Old Kingdom: Egyptian religion was focused on death and the afterlife. Because their attention was focused almost exclusively on monuments, tombs, cenotaphs, and temples, there is little to know about Egyptian daily life. Egyptian art was highly stylized, conventional, and conservative, meaning that changes came about slowly, over the course of centuries. An intermediate step in the development of pyramids was during the reign of the Pharaoh Snefru. One of the pyramids he built was the Bent Pyramid of Snefru. It was envisioned to be higher, but because of structural failure during construction, the angle of the pyramid was changed. The most famous pyramids are those of Giza, made by Snefru’s son. The pyramid named for him, was the biggest and built first, and the pyramid of Khafre followed. 



     Egyptian Pyramids                                                Modern Version


Middle Kingdom: During the Middle Kingdom, the hold of pyramids as the principal type of royal monument decreased and the pharaohs turned their focus to outfitting the great pylon temples.

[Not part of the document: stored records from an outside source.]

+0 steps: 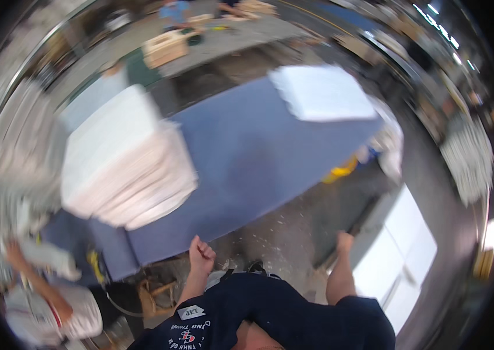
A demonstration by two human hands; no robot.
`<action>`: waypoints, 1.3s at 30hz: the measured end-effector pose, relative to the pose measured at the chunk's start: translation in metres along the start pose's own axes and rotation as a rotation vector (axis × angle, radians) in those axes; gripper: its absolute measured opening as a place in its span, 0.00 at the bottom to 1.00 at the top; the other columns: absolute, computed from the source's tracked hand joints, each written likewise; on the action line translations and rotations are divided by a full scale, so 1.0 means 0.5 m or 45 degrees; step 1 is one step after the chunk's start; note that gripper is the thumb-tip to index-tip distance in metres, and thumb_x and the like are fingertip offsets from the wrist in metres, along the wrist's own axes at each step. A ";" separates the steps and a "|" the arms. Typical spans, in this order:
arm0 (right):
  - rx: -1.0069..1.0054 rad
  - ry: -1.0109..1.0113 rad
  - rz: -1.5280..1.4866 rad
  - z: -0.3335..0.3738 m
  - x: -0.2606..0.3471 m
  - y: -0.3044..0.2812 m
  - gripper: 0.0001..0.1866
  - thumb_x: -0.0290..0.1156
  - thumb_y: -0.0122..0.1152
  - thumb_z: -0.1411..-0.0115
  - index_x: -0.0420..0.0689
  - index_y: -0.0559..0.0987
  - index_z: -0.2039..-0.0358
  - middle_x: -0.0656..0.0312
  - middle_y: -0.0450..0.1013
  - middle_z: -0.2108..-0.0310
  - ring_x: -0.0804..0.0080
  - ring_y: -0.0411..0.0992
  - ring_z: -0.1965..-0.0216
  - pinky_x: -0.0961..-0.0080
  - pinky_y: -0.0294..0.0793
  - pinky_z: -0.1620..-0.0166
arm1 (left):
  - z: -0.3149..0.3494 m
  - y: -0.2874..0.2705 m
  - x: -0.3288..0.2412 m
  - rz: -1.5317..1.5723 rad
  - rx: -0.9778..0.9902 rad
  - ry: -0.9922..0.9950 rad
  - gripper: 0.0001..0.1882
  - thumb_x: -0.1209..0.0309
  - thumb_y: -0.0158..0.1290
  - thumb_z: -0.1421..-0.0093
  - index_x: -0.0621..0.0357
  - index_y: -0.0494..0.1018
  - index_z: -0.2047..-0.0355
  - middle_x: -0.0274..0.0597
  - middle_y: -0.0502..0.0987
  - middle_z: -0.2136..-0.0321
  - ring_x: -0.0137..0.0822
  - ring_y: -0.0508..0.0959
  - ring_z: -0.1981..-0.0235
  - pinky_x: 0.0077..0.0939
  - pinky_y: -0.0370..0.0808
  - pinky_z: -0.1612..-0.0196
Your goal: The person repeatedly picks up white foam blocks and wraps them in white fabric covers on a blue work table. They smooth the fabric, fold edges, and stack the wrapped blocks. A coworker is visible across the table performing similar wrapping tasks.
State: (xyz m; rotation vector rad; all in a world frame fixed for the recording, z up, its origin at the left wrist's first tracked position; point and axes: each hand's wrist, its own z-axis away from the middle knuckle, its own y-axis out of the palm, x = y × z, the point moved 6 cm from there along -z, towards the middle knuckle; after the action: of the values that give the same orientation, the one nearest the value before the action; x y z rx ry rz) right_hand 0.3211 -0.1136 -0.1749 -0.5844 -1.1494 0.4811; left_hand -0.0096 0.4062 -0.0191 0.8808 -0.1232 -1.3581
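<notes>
blue cloth covers the table [247,157] that fills the middle of the head view, blurred throughout. the left hand [201,252] hangs just off the table's near edge, fingers curled into a loose fist with nothing in it. the right hand [344,240] is lower right, over the grey floor [282,233] beside a white panel [401,251]; whether it is open or grips anything cannot be told. a tall stack of white sheets [124,163] sits on the table's left end, a thinner white stack [325,93] at its far right corner. another person in a white shirt [54,309] is at lower left.
</notes>
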 end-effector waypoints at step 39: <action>-1.119 1.914 -1.140 0.079 -0.943 -0.040 0.40 0.54 0.69 0.48 0.31 0.73 0.48 0.47 0.75 0.50 0.54 0.72 0.48 0.67 0.69 0.46 | -0.423 0.996 1.313 -3.760 1.648 -0.692 0.21 0.56 0.54 0.35 0.64 0.75 0.55 0.44 0.80 0.65 0.33 0.78 0.62 0.29 0.73 0.56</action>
State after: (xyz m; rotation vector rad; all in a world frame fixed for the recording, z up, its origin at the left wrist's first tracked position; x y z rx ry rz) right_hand 0.1253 -0.4180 -0.4803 -0.8257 0.0246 -1.1761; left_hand 0.6709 -0.0933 -0.1247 -0.4264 -0.0094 1.3630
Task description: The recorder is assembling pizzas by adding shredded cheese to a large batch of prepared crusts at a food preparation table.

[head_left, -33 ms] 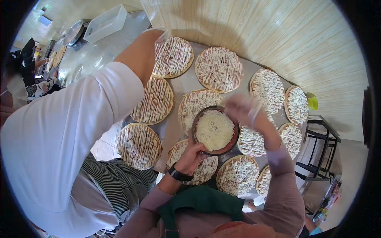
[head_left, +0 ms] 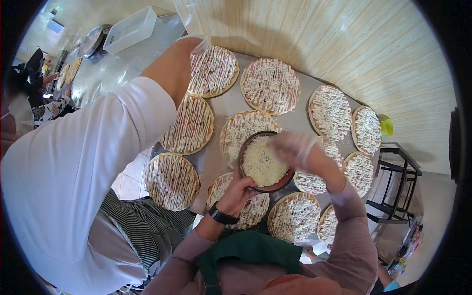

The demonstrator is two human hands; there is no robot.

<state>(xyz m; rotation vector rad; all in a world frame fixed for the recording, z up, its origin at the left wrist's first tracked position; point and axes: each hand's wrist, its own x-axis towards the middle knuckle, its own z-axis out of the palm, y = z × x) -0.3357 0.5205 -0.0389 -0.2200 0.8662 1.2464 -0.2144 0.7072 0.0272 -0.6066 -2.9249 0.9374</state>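
Note:
My left hand, with a black band on the wrist, grips the near left rim of a round dark-rimmed bowl. Shredded white cheese fills much of it. Over the bowl's right side is my right hand in a clear plastic glove; motion smears its fingers, so what they hold cannot be made out. Just beyond the bowl lies a cheese-strewn pizza, partly covered by it. Another pizza sits below my left hand. One more pizza shows partly under my right forearm.
Several more pizzas cover the metal table, among them a sauce-striped pizza at left. A co-worker's white sleeve reaches across from the left. Beyond stands a clear plastic bin. At right are a yellow-green cup and a black metal frame.
My right hand has moved slightly left and nearer, farther over the cheese in the bowl. My left hand and the bowl stay almost in place.

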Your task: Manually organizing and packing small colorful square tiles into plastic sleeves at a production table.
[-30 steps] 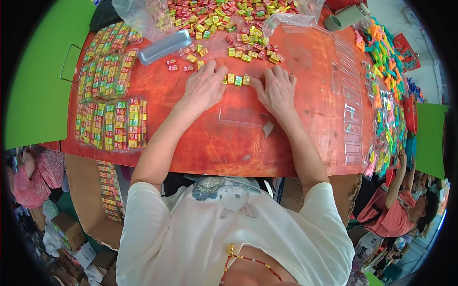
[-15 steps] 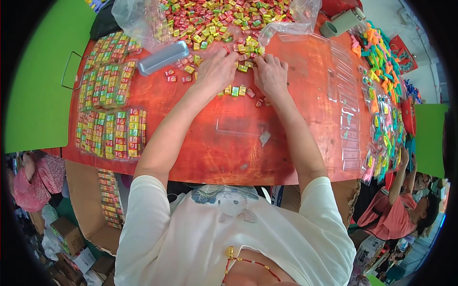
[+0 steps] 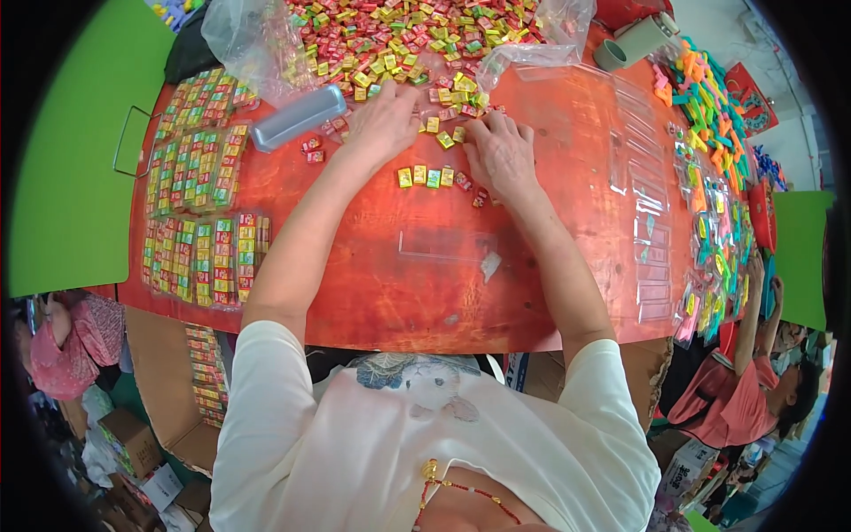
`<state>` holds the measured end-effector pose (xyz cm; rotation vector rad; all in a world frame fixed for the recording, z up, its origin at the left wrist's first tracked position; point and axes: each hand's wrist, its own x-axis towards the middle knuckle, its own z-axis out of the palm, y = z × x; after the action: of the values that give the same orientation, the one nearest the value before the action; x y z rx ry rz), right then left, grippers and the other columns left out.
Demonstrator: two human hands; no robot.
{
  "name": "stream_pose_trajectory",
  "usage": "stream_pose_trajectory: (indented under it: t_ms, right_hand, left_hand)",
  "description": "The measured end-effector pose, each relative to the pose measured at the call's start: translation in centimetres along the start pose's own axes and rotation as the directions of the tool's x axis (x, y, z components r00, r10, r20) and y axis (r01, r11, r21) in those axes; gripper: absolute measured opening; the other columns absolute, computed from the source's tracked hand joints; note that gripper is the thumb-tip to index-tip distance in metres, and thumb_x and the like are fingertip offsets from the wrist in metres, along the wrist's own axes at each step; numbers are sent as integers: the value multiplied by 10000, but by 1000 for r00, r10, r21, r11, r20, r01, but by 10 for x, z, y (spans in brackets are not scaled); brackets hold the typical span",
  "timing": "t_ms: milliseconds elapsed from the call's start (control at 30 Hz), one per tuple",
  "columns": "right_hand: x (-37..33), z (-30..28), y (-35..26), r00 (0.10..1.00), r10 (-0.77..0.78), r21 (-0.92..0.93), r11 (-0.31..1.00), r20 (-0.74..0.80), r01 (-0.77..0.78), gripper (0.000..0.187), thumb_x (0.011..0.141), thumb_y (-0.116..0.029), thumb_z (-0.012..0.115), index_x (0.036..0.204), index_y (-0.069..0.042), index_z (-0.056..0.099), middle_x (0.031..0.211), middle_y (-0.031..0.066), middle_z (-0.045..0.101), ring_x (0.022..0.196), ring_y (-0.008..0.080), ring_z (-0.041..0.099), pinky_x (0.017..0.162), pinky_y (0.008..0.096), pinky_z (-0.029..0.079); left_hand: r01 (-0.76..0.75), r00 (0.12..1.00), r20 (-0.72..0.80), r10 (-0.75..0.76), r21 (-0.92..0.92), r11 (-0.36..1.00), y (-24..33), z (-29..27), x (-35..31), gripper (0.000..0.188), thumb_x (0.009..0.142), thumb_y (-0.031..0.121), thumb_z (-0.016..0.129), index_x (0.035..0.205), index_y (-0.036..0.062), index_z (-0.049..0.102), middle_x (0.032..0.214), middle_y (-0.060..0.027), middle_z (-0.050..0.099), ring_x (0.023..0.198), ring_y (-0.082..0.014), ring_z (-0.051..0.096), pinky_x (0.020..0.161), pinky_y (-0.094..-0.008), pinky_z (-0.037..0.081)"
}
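Observation:
A large heap of small red, yellow and green boxes (image 3: pixel 399 62) lies at the far middle of the table. At its near edge my left hand (image 3: pixel 383 127) rests with bent fingers slightly apart; its fingertips are partly hidden among the boxes. My right hand (image 3: pixel 502 152) is palm down to the right of some loose yellow boxes (image 3: pixel 445 139), fingers spread, the fingertips close to the boxes. Nearer to me, a short row of yellow and green boxes (image 3: pixel 426 177) stands side by side. Two or three red boxes (image 3: pixel 479 197) lie beside its right end.
A translucent bluish tray (image 3: pixel 299 118) sits left of the heap. Filled packs of boxes (image 3: pixel 199 257) line the left side. An empty clear tray (image 3: pixel 448 245) lies in front of me. Clear trays (image 3: pixel 651 222), colourful plastic toys (image 3: pixel 709 106) and a flask (image 3: pixel 647 42) are to the right.
My left hand has shifted left, away from the right hand, and its fingers have opened a little. The right hand's fingers have spread. Two yellow boxes between the hands have come nearer the row.

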<state>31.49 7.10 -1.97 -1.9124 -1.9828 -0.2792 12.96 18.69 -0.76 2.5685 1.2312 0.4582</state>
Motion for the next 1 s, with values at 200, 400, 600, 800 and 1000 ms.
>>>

New Kingdom: Although some pyramids continued to be built during this period, it was the classic age of Egyptian art and architecture. 


Tutankhamen

Tutankhamen’s greatest legacy is that he is the only pharaoh whose royal tomb was discovered intact. Among his treasures, there was a wealth of furnishings. There was a folding bed made of wood with rush matting for support and comfort. Many Egyptian pieces were collapsible because furniture pieces were rare and used in travel. Pieces of furniture operate under two systems: the importance of the simple geometry, and a sensitivity to the shape of the human figure. In many reliefs, chairs are represented as cubes at a right angle, with stretchers occurring at either third or quarters. A child’s chair from Tutankhamen’s tomb shows the characteristic Egyptian curved seat. Tutankhamen’s tomb also had a single drawer as a storage device. They were used to store small objects and precious items, such as fine linens, cosmetics, jewelry, and games. There was also a folding stool in his tomb. 



 

                              Chest on High Legs                                    Modern Version


Nubia


Nubia is the land to the south of Egypt; it occupied the areas that today lie in Sudan and Ethiopia. The most valued of Nubia’s natural materials were metals. Nubia helped satiate the Egyptian thirst for gold, and the Egyptians relied upon Nubian’s for their considerable knowledge of iron metallurgy. 


The 25th Dynasty

For most of history, Nubia was ruled by Egypt. During the 25th century, Nubian pharaohs ruled Egypt. Nubian rulers made sure that Napata was architecturally worthy to rule Egypt. They built an Egyptian-style pylon temple, the Temple of Amun at Jebel Barkal. Nubian pyramids are smaller in scale than the Egyptians and they had a pylon porch in front of the steep pyramids. When making grand public gestures, such as temples, mortuary tombs, and sculpture of rulers, Nubians looked to Egypt for inspiration. More common objects continued to rely on local traditions like baskets, mats, simple pieces of furniture, and ceramics. 



                                Nubian Ceramics                                                Modern Verion



Comments

  1. I love how in depth you went in your notes and I love the modern versions of the different items that you found! Its so cool to see the differences and similarities!